Exercise prompt: What you return has to match the listing below line for line.

Exercise material:
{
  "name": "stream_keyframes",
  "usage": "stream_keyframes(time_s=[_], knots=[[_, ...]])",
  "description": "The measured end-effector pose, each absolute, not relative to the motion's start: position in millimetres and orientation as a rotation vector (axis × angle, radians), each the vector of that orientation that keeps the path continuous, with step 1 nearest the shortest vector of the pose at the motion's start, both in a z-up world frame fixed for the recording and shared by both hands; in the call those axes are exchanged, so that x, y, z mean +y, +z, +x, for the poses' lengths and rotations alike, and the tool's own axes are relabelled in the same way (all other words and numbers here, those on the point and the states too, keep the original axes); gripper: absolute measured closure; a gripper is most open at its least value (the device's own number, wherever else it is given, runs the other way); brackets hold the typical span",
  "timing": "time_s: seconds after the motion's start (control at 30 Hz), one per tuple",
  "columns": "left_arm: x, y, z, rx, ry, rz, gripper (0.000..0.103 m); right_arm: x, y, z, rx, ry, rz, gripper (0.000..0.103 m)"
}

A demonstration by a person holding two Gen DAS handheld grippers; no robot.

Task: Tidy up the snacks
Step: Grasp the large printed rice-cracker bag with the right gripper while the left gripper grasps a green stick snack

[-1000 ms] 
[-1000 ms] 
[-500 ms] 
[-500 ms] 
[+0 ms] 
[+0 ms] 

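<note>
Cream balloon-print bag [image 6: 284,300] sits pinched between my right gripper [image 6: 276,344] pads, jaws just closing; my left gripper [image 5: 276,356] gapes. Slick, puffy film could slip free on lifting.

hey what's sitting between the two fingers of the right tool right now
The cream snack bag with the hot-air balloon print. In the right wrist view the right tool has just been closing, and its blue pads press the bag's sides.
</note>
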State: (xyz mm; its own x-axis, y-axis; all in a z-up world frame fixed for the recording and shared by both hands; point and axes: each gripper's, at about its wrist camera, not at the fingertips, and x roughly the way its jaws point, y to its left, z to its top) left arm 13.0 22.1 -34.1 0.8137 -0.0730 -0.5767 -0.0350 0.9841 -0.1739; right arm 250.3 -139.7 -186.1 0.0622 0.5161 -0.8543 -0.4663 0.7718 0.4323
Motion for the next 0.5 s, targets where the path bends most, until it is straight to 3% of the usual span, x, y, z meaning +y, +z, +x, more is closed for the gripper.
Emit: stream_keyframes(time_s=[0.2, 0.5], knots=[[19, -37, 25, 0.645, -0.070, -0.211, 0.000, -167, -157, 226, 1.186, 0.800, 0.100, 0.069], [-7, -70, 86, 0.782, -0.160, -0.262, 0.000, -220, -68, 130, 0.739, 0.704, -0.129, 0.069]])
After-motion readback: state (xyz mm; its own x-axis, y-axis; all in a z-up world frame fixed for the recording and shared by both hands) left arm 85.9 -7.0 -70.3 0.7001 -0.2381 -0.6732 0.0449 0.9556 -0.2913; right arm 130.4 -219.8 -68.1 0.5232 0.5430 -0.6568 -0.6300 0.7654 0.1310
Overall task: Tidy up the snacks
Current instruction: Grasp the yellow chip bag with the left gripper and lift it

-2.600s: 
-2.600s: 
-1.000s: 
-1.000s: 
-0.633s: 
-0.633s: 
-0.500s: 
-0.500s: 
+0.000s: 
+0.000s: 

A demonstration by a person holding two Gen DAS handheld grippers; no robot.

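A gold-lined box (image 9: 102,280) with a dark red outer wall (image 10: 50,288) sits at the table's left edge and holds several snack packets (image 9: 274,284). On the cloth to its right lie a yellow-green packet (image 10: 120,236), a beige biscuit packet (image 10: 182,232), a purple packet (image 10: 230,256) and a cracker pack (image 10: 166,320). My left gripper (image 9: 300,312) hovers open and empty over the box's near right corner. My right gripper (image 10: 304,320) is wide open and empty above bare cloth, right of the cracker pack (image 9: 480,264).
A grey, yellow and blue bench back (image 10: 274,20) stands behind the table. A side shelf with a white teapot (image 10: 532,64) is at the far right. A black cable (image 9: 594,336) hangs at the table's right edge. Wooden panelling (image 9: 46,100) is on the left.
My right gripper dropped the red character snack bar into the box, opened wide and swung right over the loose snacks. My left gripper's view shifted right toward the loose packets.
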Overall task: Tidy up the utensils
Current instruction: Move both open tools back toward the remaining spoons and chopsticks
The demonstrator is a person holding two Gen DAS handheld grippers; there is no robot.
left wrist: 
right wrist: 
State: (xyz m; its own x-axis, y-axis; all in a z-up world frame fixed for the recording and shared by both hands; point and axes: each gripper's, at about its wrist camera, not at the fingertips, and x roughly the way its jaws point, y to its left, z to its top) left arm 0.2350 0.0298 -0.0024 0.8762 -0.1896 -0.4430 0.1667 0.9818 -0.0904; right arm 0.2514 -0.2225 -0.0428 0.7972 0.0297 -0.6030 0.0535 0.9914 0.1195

The answer:
{
  "name": "stream_keyframes",
  "usage": "stream_keyframes(time_s=[_], knots=[[_, ...]])",
  "description": "The measured end-effector pose, each absolute, not relative to the motion's start: position in millimetres and orientation as a rotation vector (axis × angle, radians), each the vector of that orientation that keeps the path continuous, with step 1 nearest the shortest vector of the pose at the motion's start, both in a z-up world frame fixed for the recording and shared by both hands; in the call those axes are exchanged, so that x, y, z mean +y, +z, +x, for the poses' lengths and rotations alike, and the tool's own axes are relabelled in the same way (all other words and numbers here, those on the point and the states too, keep the original axes); gripper: absolute measured closure; a gripper is most open at its least value (the device's own number, wherever else it is given, runs the other way); brackets hold the typical span",
  "timing": "time_s: seconds after the motion's start (control at 30 Hz), one per tuple",
  "columns": "left_arm: x, y, z, rx, ry, rz, gripper (0.000..0.103 m); right_arm: x, y, z, rx, ry, rz, gripper (0.000..0.103 m)"
}

A demonstration by a person holding two Gen DAS handheld grippers; no robot.

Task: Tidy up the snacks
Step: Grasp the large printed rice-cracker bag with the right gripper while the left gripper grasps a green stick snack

[-1000 ms] 
[-1000 ms] 
[-500 ms] 
[-500 ms] 
[+0 ms] 
[+0 ms] 

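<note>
Cream balloon-print bag [image 6: 284,300] sits pinched between my right gripper [image 6: 276,344] pads, jaws just closing; my left gripper [image 5: 276,356] gapes. Slick, puffy film could slip free on lifting.

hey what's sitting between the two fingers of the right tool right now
The cream snack bag with the hot-air balloon print. In the right wrist view the right tool has just been closing, and its blue pads press the bag's sides.
</note>
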State: (xyz mm; its own x-axis, y-axis; all in a z-up world frame fixed for the recording and shared by both hands; point and axes: each gripper's, at about its wrist camera, not at the fingertips, and x roughly the way its jaws point, y to its left, z to its top) left arm 13.0 22.1 -34.1 0.8137 -0.0730 -0.5767 -0.0350 0.9841 -0.1739; right arm 250.3 -139.7 -186.1 0.0622 0.5161 -0.8543 -0.4663 0.7718 0.4323
Motion for the next 0.5 s, targets where the path bends most, until it is straight to 3% of the usual span, x, y, z meaning +y, +z, +x, more is closed for the gripper.
Emit: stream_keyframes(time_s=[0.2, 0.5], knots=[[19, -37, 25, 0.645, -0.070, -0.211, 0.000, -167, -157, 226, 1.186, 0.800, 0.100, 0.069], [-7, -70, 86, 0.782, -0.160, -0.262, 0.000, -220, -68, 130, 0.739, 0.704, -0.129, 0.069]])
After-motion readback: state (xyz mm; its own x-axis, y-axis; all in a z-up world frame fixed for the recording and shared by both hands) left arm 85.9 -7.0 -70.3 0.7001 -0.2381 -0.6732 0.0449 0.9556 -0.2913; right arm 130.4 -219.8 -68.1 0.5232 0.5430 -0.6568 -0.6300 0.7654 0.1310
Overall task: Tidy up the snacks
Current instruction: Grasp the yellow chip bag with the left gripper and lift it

-2.600s: 
-2.600s: 
-1.000s: 
-1.000s: 
-0.633s: 
-0.633s: 
-0.500s: 
-0.500s: 
+0.000s: 
+0.000s: 

A demonstration by a person holding two Gen DAS handheld grippers; no robot.

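A gold-lined box (image 9: 102,280) with a dark red outer wall (image 10: 50,288) sits at the table's left edge and holds several snack packets (image 9: 274,284). On the cloth to its right lie a yellow-green packet (image 10: 120,236), a beige biscuit packet (image 10: 182,232), a purple packet (image 10: 230,256) and a cracker pack (image 10: 166,320). My left gripper (image 9: 300,312) hovers open and empty over the box's near right corner. My right gripper (image 10: 304,320) is wide open and empty above bare cloth, right of the cracker pack (image 9: 480,264).
A grey, yellow and blue bench back (image 10: 274,20) stands behind the table. A side shelf with a white teapot (image 10: 532,64) is at the far right. A black cable (image 9: 594,336) hangs at the table's right edge. Wooden panelling (image 9: 46,100) is on the left.
My right gripper dropped the red character snack bar into the box, opened wide and swung right over the loose snacks. My left gripper's view shifted right toward the loose packets.
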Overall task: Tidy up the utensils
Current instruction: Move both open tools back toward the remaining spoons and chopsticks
The demonstrator is a person holding two Gen DAS handheld grippers; there is no robot.
left wrist: 
right wrist: 
State: (xyz m; its own x-axis, y-axis; all in a z-up world frame fixed for the recording and shared by both hands; point and axes: each gripper's, at about its wrist camera, not at the fingertips, and x roughly the way its jaws point, y to its left, z to its top) left arm 0.2350 0.0298 -0.0024 0.8762 -0.1896 -0.4430 0.1667 0.9818 -0.0904; right arm 0.2514 -0.2225 -0.0428 0.7972 0.0297 -0.6030 0.0535 0.9914 0.1195

Nothing else is required to finish the exercise.